In all, TSR had five items that sold over a million units each:
- AD&D Players Handbook, 1st edition (1.57 million)
- AD&D Dungeon Masters Guide, 1st edition (1.33 million)
- D&D Basic Set - Moldvay edit (1.26 million)
- AD&D Monster Manual, 1st edition (1.16 million)
- D&D Basic Set - Mentzer edit (1.1 million)
Additionally, another 6 products sold over 500,000 units apiece:
- AD&D Player's Handbook, 2nd edition (776K)
- D&D Basic Set - Holmes edit (639K)
- D&D Expert Set - Cook/Marsh edit (619K)
- AD&D Dungeon Master's Guide, 2nd edition (543K)
- AD&D Monster Manual II (541K)
- D&D Companion Set (537K)
Anyway, this is deep in-the-weeds nerd trivia for sure, but since I spent a couple hours yesterday pulling it all together, I figured I'd make it available for anyone else who might also be interested. Enjoy!

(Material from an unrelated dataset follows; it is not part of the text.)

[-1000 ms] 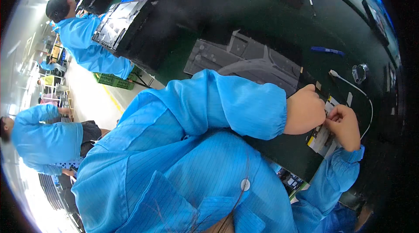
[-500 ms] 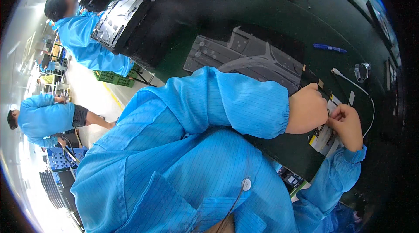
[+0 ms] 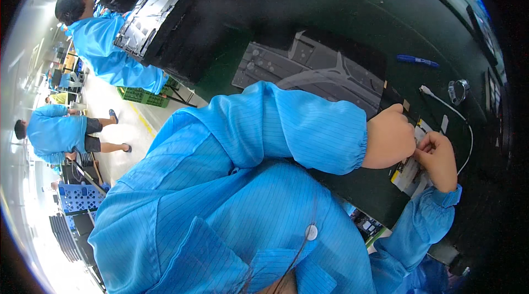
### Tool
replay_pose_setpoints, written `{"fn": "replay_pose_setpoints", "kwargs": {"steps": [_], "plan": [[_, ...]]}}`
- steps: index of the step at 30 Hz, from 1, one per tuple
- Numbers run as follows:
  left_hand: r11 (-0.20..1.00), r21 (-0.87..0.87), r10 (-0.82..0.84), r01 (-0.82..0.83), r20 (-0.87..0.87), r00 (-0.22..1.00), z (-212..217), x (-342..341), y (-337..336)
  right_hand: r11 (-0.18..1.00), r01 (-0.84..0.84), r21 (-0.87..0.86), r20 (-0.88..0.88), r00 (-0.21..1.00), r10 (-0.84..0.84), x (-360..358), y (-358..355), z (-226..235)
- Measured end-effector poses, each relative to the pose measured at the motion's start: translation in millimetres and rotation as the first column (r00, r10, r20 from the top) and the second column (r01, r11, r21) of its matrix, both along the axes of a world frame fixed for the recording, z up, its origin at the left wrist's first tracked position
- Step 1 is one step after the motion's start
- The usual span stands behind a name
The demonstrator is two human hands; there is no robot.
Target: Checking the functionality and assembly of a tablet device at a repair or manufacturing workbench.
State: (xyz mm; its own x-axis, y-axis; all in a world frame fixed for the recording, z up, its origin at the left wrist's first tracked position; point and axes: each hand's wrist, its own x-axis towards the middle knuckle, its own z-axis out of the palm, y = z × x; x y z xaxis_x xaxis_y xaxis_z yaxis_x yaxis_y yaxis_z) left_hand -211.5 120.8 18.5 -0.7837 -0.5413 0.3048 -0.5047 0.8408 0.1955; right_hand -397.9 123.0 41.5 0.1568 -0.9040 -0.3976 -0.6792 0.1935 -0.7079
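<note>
My left hand (image 3: 388, 137) is curled into a fist at the end of a blue sleeve, its fingertips pressed on a white label sheet (image 3: 409, 177) with a yellow edge. My right hand (image 3: 439, 160) comes up from below and pinches at the same spot, touching the left fingertips. The sheet lies on the dark green bench mat (image 3: 352, 24). Whatever small piece sits between the fingertips is hidden.
A grey flat panel (image 3: 308, 68) lies on the mat beyond my left arm. A white cable (image 3: 460, 115), a metal ring clip (image 3: 457, 91) and a blue pen (image 3: 417, 61) lie further out. Co-workers in blue (image 3: 104, 46) stand at the left, near a green crate (image 3: 140, 96).
Both hands stay together on the sheet, with the right fingers shifting slightly. The co-worker at the far left has moved along the aisle.
</note>
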Motion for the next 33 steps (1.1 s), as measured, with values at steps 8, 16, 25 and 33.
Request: {"fn": "replay_pose_setpoints", "kwargs": {"steps": [8, 16, 25, 33], "plan": [[1.000, -0.010, -0.003, 0.003, -0.007, 1.000, -2, -1, 1, 1.000, 0.008, -0.027, -0.068, 0.998, -0.010, 2, 3, -2], [1.000, -0.002, -0.015, 0.015, -0.001, 1.000, 1, 1, 0, 0.999, 0.011, -0.048, -0.077, 0.997, -0.014, 4, 4, -3], [1.000, 0.000, -0.024, 0.025, -0.103, 0.994, 22, 20, -4, 0.981, -0.073, -0.180, -0.204, 0.978, 0.035, 5, 6, -3], [0.980, -0.155, 0.137, -0.129, 0.041, 0.990, 30, 104, -73, 0.618, -0.189, -0.763, -0.207, 0.977, 0.043, 22, 2, -8]]}}
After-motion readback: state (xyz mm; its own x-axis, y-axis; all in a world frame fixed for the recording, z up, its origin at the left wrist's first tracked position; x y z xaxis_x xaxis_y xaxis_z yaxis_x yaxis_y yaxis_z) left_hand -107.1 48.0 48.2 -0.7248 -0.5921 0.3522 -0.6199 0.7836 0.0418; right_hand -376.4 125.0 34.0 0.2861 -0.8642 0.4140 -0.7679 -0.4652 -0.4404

I haven't seen Paul's sales data posts yet (will go looking now, thanks for mentioning them!), but Benjamin's data specifically doesn't include the years 1977 or 1978, so the first 1-2 years of sales for MM, PHB, and Holmes basic set are not included in his analysis. (This per a Q I asked him somewhere on FB).
ReplyDeleteSome of the MM and DMG initial print runs were quite large (by today's standards gigantic!), as also captured on the Acaeum at https://www.acaeum.com/library/printrun.html And, while there's not PHB data there, the final comment on the page at https://www.acaeum.com/ddindexes/setpages/phb.html indicates that "Later prints differ only in the printing number noted on the copyright page. The Twelfth printing was in November 1987, the Fourteenth printing was in October 1988, the Fifteenth printing was in July 1989, and the Seventeenth printing was in July 1990 (actually a year after the 2nd Edition Players Handbook had been released, since dealers were still placing orders to TSR for the 1st Edition PHB!)." So clearly the book was still selling throughout the 1980s and even into the early 1990s (perhaps following-along with T1-4 which had reprints stretching into the 2e era too).
Allan.
Thanks very much for sharing the sheet, I have been trying to pull together the same thing, this saves me a bunch of time!
ReplyDeleteMost interesting to me from it all was the clear fade off of everything over time - stack everything up and look at the units shipped in a year and there is this long slow fade off which is grim to see. It suggests that it did not matter how good anything published after ~94 was, it was launching into a structurally declining market (for whatever reason)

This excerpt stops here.